И Матюшкин, и Алексей так и замерли.
– Великий государь, сам бы в поля за тобой поехал, а где ж теперь о полях думать… Города ныне криком кричат о всяческих утеснениях, о городах думать надо, об устройстве их… А ты поезжай, потешься. И подарочек мой прими. С чистым сердцем тебе дарю, великий государь. Кому неизвестна твоя любовь к охоте этой красной?

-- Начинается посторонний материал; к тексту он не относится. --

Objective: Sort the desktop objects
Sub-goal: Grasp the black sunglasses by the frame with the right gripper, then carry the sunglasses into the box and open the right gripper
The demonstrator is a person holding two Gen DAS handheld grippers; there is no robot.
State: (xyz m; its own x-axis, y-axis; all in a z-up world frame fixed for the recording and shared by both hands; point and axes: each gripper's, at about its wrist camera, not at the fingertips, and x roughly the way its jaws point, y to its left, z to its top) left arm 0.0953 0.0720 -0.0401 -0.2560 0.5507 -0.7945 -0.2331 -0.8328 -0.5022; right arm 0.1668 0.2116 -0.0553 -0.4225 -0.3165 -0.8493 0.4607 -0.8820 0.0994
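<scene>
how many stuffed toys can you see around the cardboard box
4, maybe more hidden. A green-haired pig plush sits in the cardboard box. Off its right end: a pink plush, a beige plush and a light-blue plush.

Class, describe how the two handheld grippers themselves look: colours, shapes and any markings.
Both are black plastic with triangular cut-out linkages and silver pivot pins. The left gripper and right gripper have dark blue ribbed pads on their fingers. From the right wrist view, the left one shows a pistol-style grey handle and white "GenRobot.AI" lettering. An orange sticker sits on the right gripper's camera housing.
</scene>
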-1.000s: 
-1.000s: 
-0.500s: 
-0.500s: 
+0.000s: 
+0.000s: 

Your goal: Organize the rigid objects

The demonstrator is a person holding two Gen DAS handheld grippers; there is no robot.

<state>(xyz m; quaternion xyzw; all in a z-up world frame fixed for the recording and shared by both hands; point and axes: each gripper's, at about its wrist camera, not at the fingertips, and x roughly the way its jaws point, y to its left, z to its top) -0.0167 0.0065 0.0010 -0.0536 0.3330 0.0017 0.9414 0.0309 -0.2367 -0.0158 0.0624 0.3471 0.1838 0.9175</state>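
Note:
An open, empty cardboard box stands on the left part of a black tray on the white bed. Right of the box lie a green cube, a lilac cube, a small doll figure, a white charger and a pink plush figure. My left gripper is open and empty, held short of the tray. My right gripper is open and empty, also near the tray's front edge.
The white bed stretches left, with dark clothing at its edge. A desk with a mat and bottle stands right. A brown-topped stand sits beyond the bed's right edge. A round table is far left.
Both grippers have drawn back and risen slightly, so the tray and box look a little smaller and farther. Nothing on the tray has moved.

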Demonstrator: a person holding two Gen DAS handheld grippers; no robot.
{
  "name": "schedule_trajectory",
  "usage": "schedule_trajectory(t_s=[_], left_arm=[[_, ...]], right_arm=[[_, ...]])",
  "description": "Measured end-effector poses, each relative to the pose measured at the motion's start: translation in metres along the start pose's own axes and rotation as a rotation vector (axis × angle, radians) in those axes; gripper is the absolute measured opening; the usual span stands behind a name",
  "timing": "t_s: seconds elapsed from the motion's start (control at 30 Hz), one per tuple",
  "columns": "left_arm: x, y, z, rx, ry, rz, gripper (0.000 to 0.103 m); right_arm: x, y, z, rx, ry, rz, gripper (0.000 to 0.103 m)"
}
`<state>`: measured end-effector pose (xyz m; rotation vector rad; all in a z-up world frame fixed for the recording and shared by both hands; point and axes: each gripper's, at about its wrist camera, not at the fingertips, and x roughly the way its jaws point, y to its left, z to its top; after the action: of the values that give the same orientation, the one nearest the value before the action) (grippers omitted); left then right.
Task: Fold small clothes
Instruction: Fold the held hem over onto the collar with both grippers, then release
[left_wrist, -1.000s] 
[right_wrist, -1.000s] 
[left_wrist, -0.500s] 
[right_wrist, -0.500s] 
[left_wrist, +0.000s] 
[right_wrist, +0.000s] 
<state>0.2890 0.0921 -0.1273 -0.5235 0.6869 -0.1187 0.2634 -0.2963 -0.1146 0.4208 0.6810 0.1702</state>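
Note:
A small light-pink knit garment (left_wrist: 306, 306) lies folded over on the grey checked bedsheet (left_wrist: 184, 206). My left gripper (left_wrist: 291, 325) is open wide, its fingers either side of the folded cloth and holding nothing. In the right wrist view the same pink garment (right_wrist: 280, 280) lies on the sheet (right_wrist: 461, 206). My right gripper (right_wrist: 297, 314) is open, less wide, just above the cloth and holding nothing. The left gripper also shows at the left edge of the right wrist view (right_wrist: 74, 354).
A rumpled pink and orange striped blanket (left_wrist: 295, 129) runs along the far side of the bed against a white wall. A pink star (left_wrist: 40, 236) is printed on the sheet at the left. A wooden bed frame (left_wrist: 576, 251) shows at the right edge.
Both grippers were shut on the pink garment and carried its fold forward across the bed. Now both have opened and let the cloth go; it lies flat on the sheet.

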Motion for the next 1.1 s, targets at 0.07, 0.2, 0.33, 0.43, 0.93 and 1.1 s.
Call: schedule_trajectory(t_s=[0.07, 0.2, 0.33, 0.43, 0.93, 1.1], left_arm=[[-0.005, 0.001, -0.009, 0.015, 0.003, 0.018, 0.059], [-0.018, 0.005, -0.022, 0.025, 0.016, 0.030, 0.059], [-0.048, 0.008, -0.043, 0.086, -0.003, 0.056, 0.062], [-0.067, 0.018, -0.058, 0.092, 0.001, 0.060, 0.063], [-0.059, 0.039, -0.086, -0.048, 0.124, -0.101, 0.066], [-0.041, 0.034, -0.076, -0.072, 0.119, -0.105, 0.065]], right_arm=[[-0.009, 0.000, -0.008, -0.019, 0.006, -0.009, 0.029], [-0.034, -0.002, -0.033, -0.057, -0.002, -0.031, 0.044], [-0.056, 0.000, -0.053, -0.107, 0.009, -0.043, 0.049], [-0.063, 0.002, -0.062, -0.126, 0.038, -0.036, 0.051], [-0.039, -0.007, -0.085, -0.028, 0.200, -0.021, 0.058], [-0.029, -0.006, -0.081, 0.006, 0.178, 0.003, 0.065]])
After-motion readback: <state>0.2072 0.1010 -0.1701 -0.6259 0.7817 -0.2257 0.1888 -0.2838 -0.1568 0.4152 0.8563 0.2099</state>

– Неужто Гамаюна? – прошептал Алексей.
Борис Иванович, пряча улыбку, поклонился:
– Гамаюном челом бью. Прими.
– О нет! – воскликнул Алексей. – Это разве возможно? Лишить отца моего такого счастья – держать у себя столь великую и прекрасную птицу?
– Государюшко! – прослезился Борис Иванович. – Потому и дарю тебе Гамаюна, что никто другой не поймет, сколь изумителен сей кречет.
– Милый ты! Милый! – Алексей обнял воспитателя, поцеловал в губы. – Не знаю, чем и ответить на твою щедрость.
– Для меня, великий государь, твоей радости довольно, – опять поклонился Борис Иванович.
– Нет, я награжу. За сердце твое ангельское. Землями награжу! – Государь зарделся, заторопился. – Ты столько мне служишь, а я как слепец… Друг мой бесценный, Борис Иванович! Ради бога, назови землю…
– Государь, смилуйся! Из одной любви служу тебе, радость ты моя единственная! – Морозов упал на колени. – Собираю я земли, чтоб украсить их плодами трудов своих и тебе же вернуть устроенными благолепно, тучными и процветающими! Пожалуй меня на Волге сёлами Мурашкином да Лысковом.
– Жалую, добрый мой человек! Не задумываясь, жалую тебе на радость.
У Морозова дыхание перехватило. Такие сёла, такое богатство как с неба упало. Вот что значит быть к солнцу ближе других. Оттого подсолнух и выше трав, что солнцем обогрет более, оттого и глядит он солнцу в глаза, чтоб от земли убежать.
Царь кинулся сбираться на соколиную охоту, а Морозов поспешил к делам.
По дороге в свой Иноземный приказ повстречал Илью Даниловича Милославского. Илья Данилович кнутовищем охаживал своего нерадивого возницу. Умудрились колесо потерять. Грязь после дождей была непомерная.
Илье Даниловичу теперь нужно было ступить в эту грязь, чинить возок спешно: не беда, что дорогу загородили, а беда, что загородили дорогу боярину Морозову.